Why You Shouldn’t Wait to Raft the Zambezi
Apr 18, 2014
You’ve Only Got 5 Years to Raft One of the Best Rivers in the World. Here’s Why…
Hamish McMaster has guided more than 1,000 Zambezi River rafting trips in the past 20 years. That’s why I knew he was the best person to talk to about what makes this notorious river on the border of Zambia and Zimbabwe (home to some of the largest commercially run rapids on the planet) so special. But more importantly, I wanted to find out about the alarming Batoka Gorge Dam project, which is threatening to completely take out what’s considered by many to be one of the best whitewater runs in the world.
Do you remember your first descent of the Zambezi and what it was like?
The Zambezi is kind of the ultimate of all rivers. I was out there in ’94. In those days you used to go down straight away with guests. There was no training trip, no helmets, no nothing. It was pretty full on. I remember Rapid 5, called Stairway to Heaven…looking at it from the top and going, “Wow, this doesn’t look commercial.” I just went, and sure enough, you get through. It’s my favorite river in the world without a doubt.
It’s considered by many to be the best single day whitewater trip in the world, right?
I don’t think it is just the single day, but that’s what gets hyped up. The biggest and best rapids are actually on the multi-day section. The rapids on the day trip are kind of compressed, but rapids like Open Season, Upper Moemba, and the last rapid we run before we fly guests out, Ghost Rider, are huge, absolutely huge, and awesome. It is an amazing adventure down there. A lot of people have a bit of a phobia about the Zambezi, but it is an incredibly forgiving river.
So the Zambezi gets a bit of a bad rap?
It’s a huge volume river. At high water it’ll run at a million cubic feet per second. When we run it at low water it’s nothing like that. But there are all these YouTube clips of carnage and boats flipping and all that sort of stuff. We might only have four or five flips in a season. Of course it does happen, and people sometimes don’t expect that, but it can be great fun. If you’re going along the big lines, and you flip, well then it happens. That’s part of rafting.
How does Zambezi River rafting compare to some of the other big rivers of the world you’ve run?
It’s just so much fun. Running Stairway to Heaven the first time is like dropping off a two-story building. But it’s brilliant. The Gnashing Jaws of Death, that’s actually quite easy. It’s got a nasty name, but it’s really easy. Creamy White Buttocks, that’s number 11, has a bit of a reputation. And The Mother is really good fun because you have three Class III rapids and then a big Class IV, just a big wave train. A little bit like—actually really like—Hermit in the Grand Canyon. I can’t talk highly enough about it. I’m forty-seven years old now and it’s still the highlight of my year.
But this famed stretch of whitewater might be lost forever, right? What’s going on? Tell me a little about the controversial Batoka Gorge Dam.

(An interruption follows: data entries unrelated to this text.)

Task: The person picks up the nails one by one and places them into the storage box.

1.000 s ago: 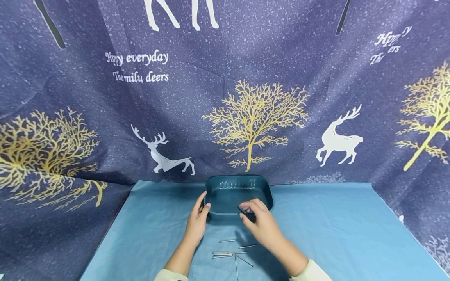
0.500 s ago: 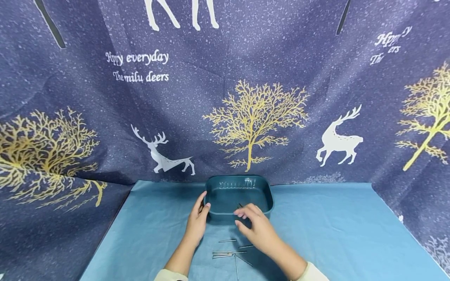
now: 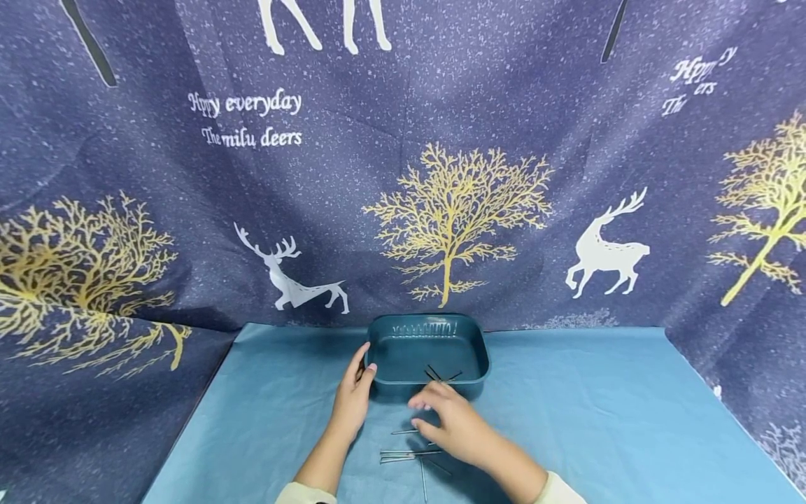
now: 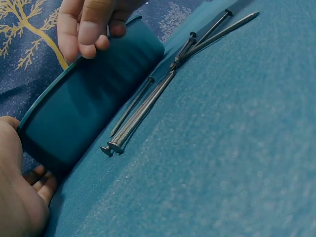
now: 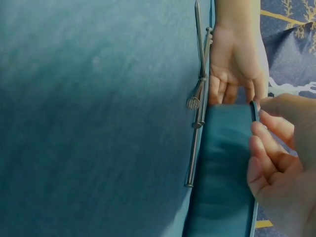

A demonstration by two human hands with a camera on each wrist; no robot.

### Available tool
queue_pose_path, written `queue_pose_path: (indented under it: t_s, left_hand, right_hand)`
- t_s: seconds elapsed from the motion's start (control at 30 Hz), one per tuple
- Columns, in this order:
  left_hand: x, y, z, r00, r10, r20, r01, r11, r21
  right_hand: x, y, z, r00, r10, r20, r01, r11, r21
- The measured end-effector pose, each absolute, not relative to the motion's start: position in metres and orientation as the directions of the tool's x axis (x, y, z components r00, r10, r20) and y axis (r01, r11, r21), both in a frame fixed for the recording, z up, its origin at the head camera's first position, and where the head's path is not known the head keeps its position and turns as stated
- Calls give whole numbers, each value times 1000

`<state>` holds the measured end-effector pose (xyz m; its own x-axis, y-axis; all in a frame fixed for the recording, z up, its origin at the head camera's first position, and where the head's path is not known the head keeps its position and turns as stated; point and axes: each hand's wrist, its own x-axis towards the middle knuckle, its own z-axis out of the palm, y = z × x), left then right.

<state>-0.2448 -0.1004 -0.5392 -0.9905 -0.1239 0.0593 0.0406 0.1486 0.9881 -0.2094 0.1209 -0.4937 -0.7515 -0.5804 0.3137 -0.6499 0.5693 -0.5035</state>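
A deep dark-teal rectangular tray (image 3: 403, 383) stands at the back of the table. My left hand (image 3: 352, 395) holds its left end, thumb at the rim and fingers along the outside. Just in front of the tray's near wall, my right hand (image 3: 450, 423) hovers with loosely bent fingers and nothing between them. Several dark nails (image 3: 455, 376) lie inside the tray near its front right, partly hidden by the near wall. On the cloth below the right hand are several long steel nails (image 4: 143, 111), some side by side, others crossing.
A light-blue cloth (image 3: 598, 413) covers the table. Behind it hangs a dark-blue curtain (image 3: 352, 210) printed with deer and golden trees, close to the tray's far side.
My right hand has let go of dark nails, which now lie in the tray, and has drawn back toward me over the near rim. The left hand and tray have stayed put.
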Motion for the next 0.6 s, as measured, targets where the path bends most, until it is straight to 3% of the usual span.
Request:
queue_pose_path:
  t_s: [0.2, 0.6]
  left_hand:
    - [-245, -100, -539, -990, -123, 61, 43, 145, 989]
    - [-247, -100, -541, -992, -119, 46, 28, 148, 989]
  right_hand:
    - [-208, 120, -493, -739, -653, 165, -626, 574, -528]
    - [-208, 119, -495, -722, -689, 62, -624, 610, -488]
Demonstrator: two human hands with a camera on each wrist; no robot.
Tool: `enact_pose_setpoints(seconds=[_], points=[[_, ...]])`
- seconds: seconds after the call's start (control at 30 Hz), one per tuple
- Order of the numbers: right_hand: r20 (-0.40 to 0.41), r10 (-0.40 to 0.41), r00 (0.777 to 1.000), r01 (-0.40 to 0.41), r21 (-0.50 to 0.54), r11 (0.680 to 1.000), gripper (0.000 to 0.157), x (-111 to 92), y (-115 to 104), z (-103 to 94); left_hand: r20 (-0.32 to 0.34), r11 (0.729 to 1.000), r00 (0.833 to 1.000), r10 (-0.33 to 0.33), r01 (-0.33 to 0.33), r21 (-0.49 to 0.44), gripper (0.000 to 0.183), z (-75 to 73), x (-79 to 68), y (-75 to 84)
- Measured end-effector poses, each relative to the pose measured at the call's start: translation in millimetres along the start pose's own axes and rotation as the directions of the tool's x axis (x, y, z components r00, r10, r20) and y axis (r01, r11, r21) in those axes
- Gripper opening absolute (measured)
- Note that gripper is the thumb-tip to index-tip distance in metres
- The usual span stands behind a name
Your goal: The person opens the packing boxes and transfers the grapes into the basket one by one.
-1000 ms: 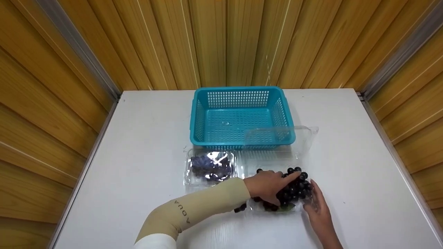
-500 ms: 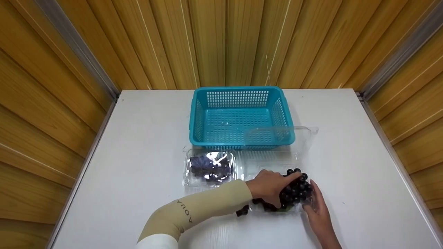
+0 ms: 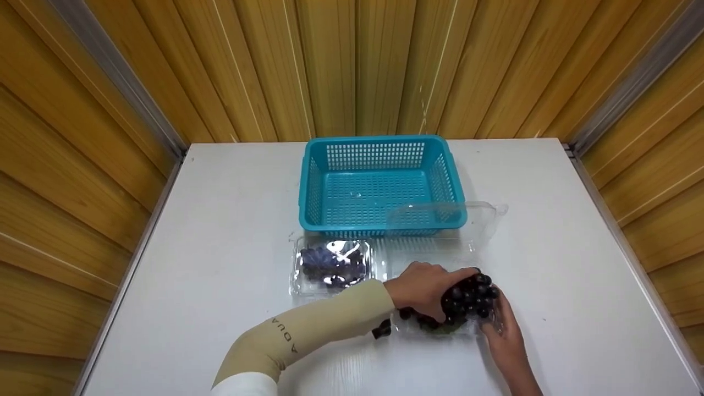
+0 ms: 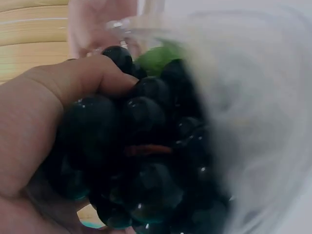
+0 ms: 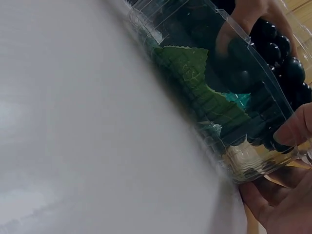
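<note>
My left hand (image 3: 422, 287) curls over a bunch of dark grapes (image 3: 470, 300), its thumb and fingers around them; the left wrist view shows the thumb (image 4: 92, 78) pressed against the grapes (image 4: 156, 185). Beneath is a clear plastic clamshell (image 5: 273, 170) with its lid (image 3: 484, 225) standing open. At the clamshell's right end, my right hand (image 3: 506, 335) grips the wall, thumb on the inside and fingers outside. Through the side wall a green leaf (image 5: 187, 68) shows under the grapes. A few grapes (image 3: 381, 329) stick out below the left sleeve.
A closed clear clamshell (image 3: 333, 269) of dark grapes sits to the left. Behind stands a turquoise plastic basket (image 3: 313, 220), partly overlapped by the raised lid. All rest on a white table (image 3: 236, 220), with wood-patterned walls (image 3: 379, 66) at the back and sides.
The grape bunch has tilted and shifted slightly right and up under the left hand, and more of it shows beside the thumb. The right hand stays at the clamshell's end.
</note>
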State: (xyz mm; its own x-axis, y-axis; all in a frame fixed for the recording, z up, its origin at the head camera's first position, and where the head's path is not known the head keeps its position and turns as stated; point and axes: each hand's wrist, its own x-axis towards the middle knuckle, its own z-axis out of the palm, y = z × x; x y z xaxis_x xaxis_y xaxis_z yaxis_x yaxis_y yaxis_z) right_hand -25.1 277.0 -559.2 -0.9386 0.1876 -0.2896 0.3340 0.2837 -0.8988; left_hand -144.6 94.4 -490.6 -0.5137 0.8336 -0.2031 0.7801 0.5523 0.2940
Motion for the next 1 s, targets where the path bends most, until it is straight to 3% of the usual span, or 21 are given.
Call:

Well, first of all, it’s going ahead—a joint project between Zambia and Zimbabwe—56 kilometers downstream from Victoria Falls. It’s backed by the Chinese. They have built roads already and are planning on getting down to river level within the next two years. It’s going to be situated at a rapid called Chibango Falls. That’s just upstream from Ghost Rider, which is the last rapid of our trip.
There is a little bit of disagreement about how many of the rapids are going to go when the dam goes ahead. No one really quite knows yet. Some say they are going to dam all the way up to Rapid 7, which pretty much means all the rapids would go. The dam company is trying to appease locals by saying that they are only going to dam up to Rapid 25, which is where they run the one day-trip to. So we’re not really sure.
So what’s the timeline like as the Batoka Gorge Dam project moves forward? How much longer do people have to knock the Zambezi off their bucket list?
Realistically? Five years.
What Can You Do to Help?
There’s an online petition available here that we urge everyone to sign. You can also follow developments and get more info about the dam at Stop the Batoka Dam on the Zambezi River on Facebook. Sadly though, since this extremely political project has already begun, Hamish indicated that he doesn’t believe there is much more that can be done at this point to stop the disastrous fate of the Zambezi.
So, there you have it. If you want to raft the mighty Zambezi, now is the time. Wish we had better news to report.